Where does the string "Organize" appear in the records? Copy each line that holds it.
*** Provided entries ***
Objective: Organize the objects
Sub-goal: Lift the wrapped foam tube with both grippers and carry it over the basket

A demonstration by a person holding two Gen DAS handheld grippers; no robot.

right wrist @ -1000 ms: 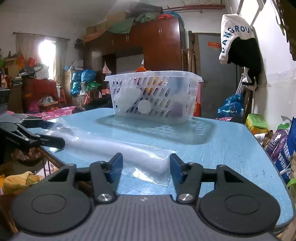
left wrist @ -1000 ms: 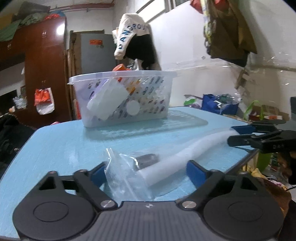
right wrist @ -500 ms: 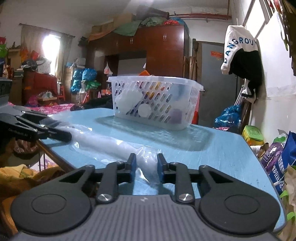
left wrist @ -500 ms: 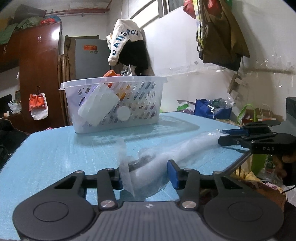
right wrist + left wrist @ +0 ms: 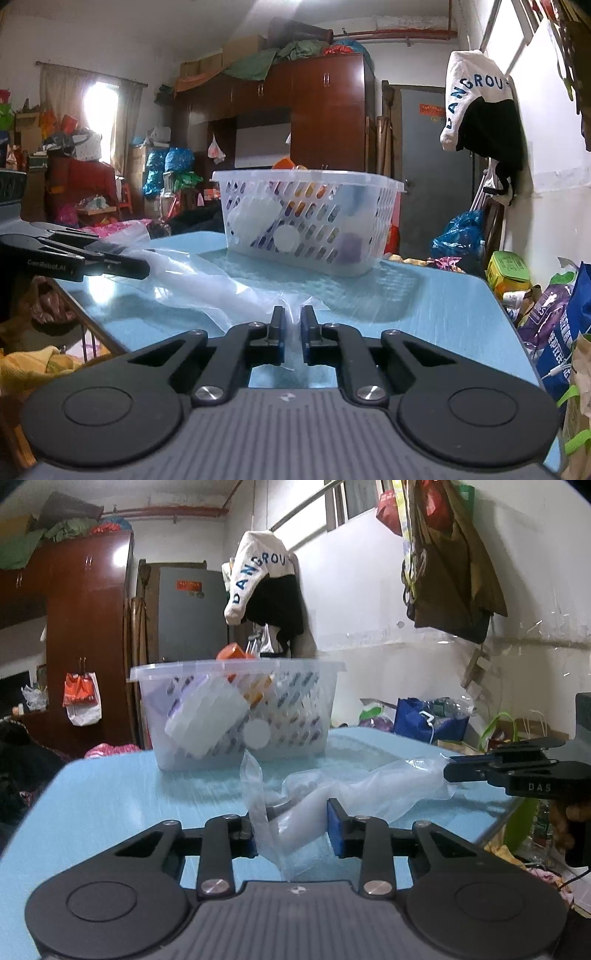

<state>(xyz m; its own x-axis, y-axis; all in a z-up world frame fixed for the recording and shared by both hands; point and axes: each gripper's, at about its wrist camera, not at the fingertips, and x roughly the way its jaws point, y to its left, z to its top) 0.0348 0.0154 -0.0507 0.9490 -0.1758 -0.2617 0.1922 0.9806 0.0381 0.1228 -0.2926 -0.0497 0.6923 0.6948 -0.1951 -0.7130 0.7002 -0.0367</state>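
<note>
Behind the bagged tube (image 5: 354,794), a full white basket (image 5: 236,716) on the table (image 5: 110,797).

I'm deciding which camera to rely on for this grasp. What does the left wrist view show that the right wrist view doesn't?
Only the left wrist view shows the white tube inside the clear bag, clamped by the left gripper.

Only the right wrist view shows the right gripper pinching the bag's thin flat end, and the window.

Both show the white basket on the blue table, the bag, and the other gripper from the side.
</note>
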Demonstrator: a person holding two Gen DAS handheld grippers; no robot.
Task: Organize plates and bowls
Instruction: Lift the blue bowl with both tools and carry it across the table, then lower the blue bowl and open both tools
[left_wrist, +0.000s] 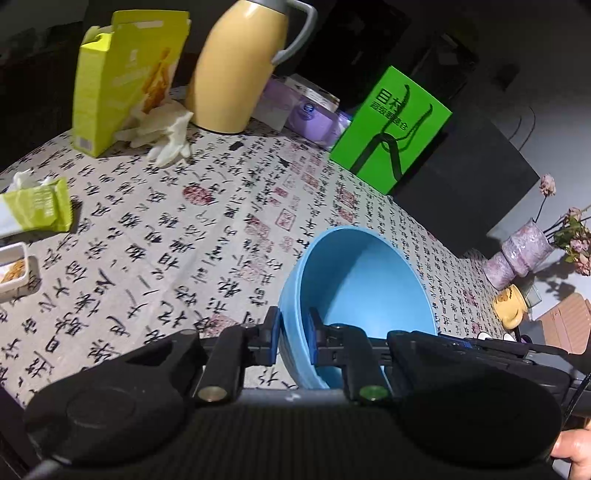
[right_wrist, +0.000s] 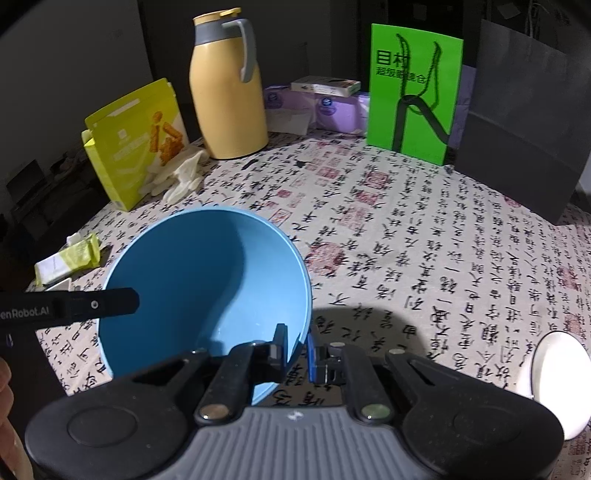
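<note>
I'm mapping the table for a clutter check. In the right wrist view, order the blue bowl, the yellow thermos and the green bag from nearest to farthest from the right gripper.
1. Blue bowl: rim clamped in the right gripper.
2. Green bag: standing at the back, right.
3. Yellow thermos: back, left; too close to the bag to rank surely.

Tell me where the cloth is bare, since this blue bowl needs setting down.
Bare cloth lies in the middle of the table, between the blue bowl and the green bag. Crowded along the far edge: yellow jug, snack box, gloves. A white dish sits near right.
</note>
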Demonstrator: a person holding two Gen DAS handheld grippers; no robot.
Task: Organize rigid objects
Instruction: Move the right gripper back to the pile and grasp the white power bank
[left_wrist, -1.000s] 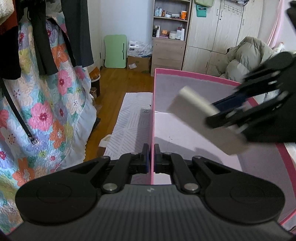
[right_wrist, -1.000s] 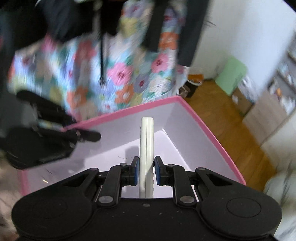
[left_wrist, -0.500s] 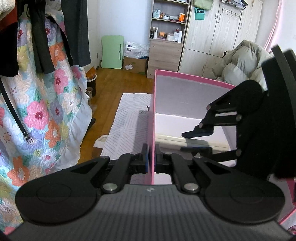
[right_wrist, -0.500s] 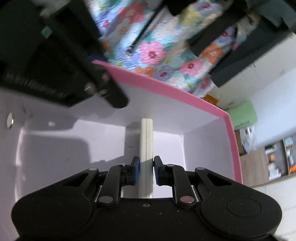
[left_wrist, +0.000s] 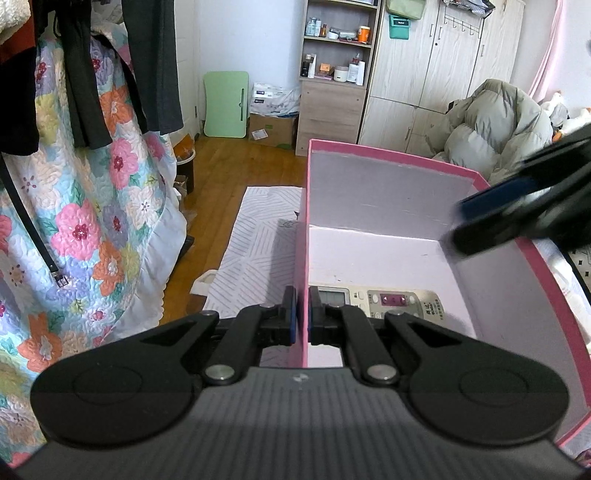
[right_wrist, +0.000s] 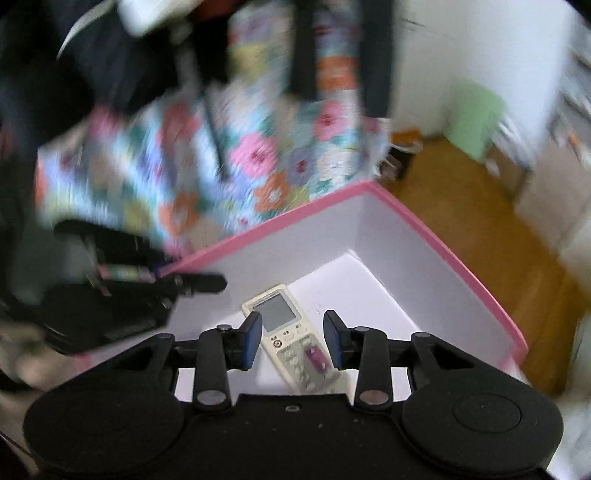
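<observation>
White remote control (right_wrist: 295, 343) lying flat inside pink box (left_wrist: 517, 254), left gripper (left_wrist: 301, 317) clamped on box wall, right gripper (right_wrist: 292, 339) released above; one item apparently stowed.

the box (left_wrist: 388, 184) looks like matt cardboard, pink outside, pale lilac within. the remote control (right_wrist: 295, 343) is smooth cream plastic with a grey glassy screen. the left claw (left_wrist: 302, 320) and right claw (right_wrist: 293, 341) are matt black plastic with blue pads. the floor (left_wrist: 221, 173) is glossy wood; the quilt (left_wrist: 85, 221) is stitched floral cloth.
</observation>
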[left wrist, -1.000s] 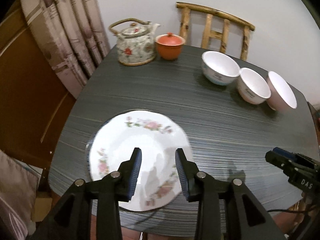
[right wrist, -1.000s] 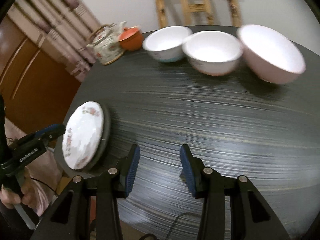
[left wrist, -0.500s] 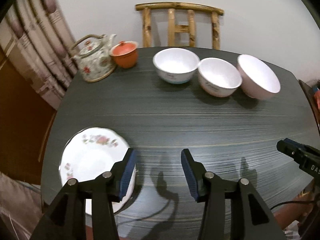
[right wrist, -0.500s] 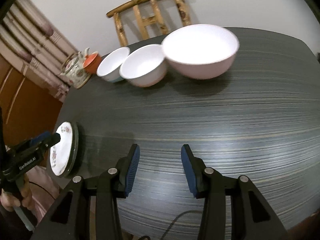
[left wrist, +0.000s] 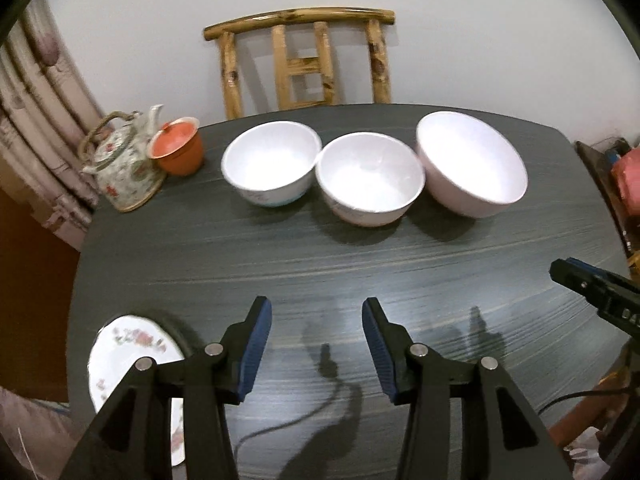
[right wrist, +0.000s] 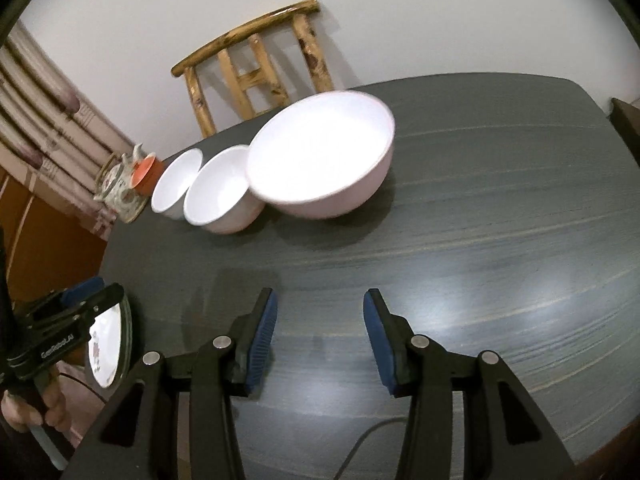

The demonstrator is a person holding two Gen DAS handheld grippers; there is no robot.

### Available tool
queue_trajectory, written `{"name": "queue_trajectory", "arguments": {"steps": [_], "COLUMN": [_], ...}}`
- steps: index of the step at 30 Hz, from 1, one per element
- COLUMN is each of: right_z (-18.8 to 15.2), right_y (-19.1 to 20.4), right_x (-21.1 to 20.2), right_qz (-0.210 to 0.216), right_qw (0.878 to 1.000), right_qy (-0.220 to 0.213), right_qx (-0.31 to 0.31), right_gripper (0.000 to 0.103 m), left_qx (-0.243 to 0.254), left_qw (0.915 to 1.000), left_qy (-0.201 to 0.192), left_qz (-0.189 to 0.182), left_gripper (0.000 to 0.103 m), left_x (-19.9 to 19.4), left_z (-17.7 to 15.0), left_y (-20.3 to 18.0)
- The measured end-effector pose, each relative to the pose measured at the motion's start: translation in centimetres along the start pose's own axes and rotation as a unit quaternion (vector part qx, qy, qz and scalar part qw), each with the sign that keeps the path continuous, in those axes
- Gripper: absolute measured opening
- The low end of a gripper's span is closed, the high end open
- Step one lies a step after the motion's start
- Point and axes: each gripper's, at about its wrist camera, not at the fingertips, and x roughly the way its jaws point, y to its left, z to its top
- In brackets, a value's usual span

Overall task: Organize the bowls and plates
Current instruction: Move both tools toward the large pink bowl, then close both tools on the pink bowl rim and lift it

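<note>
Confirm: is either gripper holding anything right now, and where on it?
Nothing held. The left gripper and right gripper are both open over bare table. The floral plate lies apart on the table.

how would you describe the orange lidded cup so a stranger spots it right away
Start at the wooden chair behind the dark table and look to the table's far left corner. The orange lidded cup stands between the floral teapot and three white bowls, the only orange piece.
</note>
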Motion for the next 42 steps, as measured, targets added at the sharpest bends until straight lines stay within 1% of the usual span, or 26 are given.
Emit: {"name": "queue_trajectory", "arguments": {"steps": [6,10,12,17,19,21,22,23,26,31,36,39,41,42], "right_z": [2.7,5.0,6.1,8.6,9.4,10.1,10.5,10.8,11.3,11.7,11.9,12.0,12.1,12.1], "right_y": [-1.3,-1.8,-2.2,-3.4,-4.0,-4.6,-4.8,-4.9,-5.4,-5.6,-5.6,-6.0,-6.1,-6.1], "right_x": [-0.4,-0.2,0.2,1.6,2.3,2.9,3.4,3.7,5.0,6.4,7.3,7.5,7.8,7.9], "right_qz": [-0.010,-0.018,-0.026,-0.054,-0.059,-0.059,-0.070,-0.074,-0.069,-0.070,-0.075,-0.077,-0.076,-0.078], "right_qw": [1.000,1.000,0.999,0.998,0.998,0.997,0.996,0.996,0.996,0.995,0.995,0.995,0.994,0.994], "right_qy": [-0.014,-0.020,-0.015,0.005,0.015,0.023,0.028,0.031,0.047,0.055,0.059,0.059,0.062,0.062], "right_qx": [0.008,0.012,0.012,0.024,0.033,0.039,0.036,0.036,0.043,0.043,0.033,0.036,0.038,0.036], "right_gripper": [0.043,0.043,0.043,0.043,0.043,0.043,0.043,0.043,0.043,0.043,0.042,0.041,0.037,0.037], "left_qx": [-0.010,-0.023,-0.027,-0.033,-0.022,-0.014,-0.011,-0.009,-0.011,-0.006,0.007,0.009,0.006,0.008], "left_qw": [0.9989,0.9972,0.9967,0.9939,0.9929,0.9927,0.9930,0.9927,0.9909,0.9898,0.9881,0.9880,0.9875,0.9870], "left_qy": [0.002,0.002,0.003,0.023,0.033,0.039,0.045,0.050,0.067,0.073,0.076,0.078,0.082,0.083], "left_qz": [-0.045,-0.071,-0.077,-0.103,-0.112,-0.113,-0.109,-0.110,-0.116,-0.123,-0.134,-0.133,-0.134,-0.138], "left_gripper": [0.048,0.048,0.048,0.048,0.048,0.048,0.048,0.048,0.048,0.048,0.048,0.048,0.048,0.048], "left_x": [0.5,1.2,1.7,3.7,4.7,5.7,6.3,6.8,8.5,10.6,11.9,12.6,13.1,13.2], "left_z": [3.4,6.4,8.1,12.0,13.5,14.6,15.1,15.5,16.7,18.0,18.5,18.6,18.7,18.7], "left_y": [-0.6,-0.9,-1.3,-2.5,-3.1,-3.5,-3.8,-4.0,-4.8,-6.1,-7.4,-7.8,-7.9,-8.0]}}
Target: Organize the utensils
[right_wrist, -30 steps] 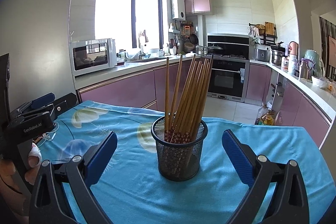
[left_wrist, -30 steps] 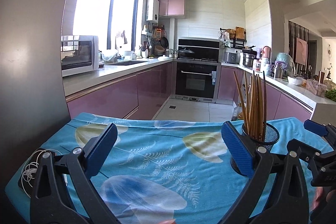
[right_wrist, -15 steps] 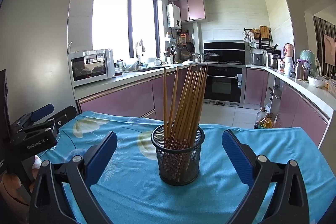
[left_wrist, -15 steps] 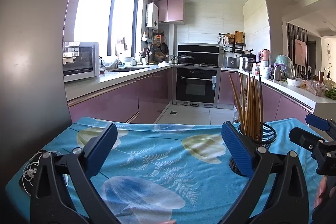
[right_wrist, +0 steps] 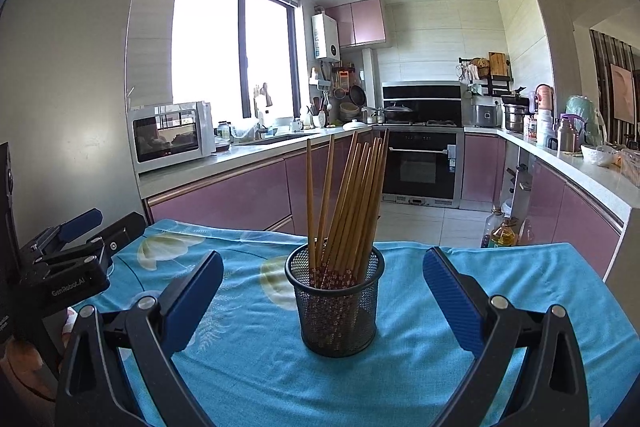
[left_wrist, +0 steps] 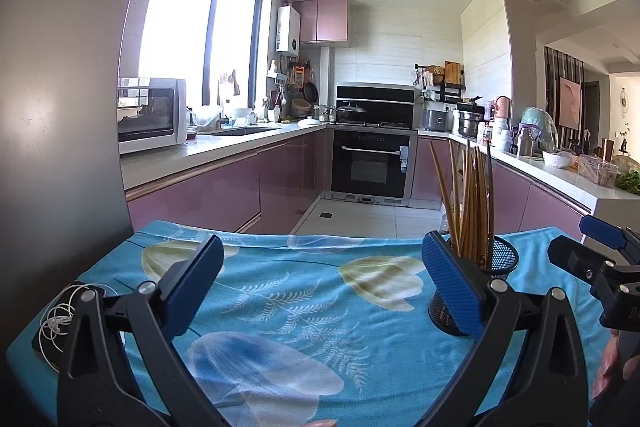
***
Result of the exercise:
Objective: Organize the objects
Task: Organize plates and bowls
Task: Organize rigid objects
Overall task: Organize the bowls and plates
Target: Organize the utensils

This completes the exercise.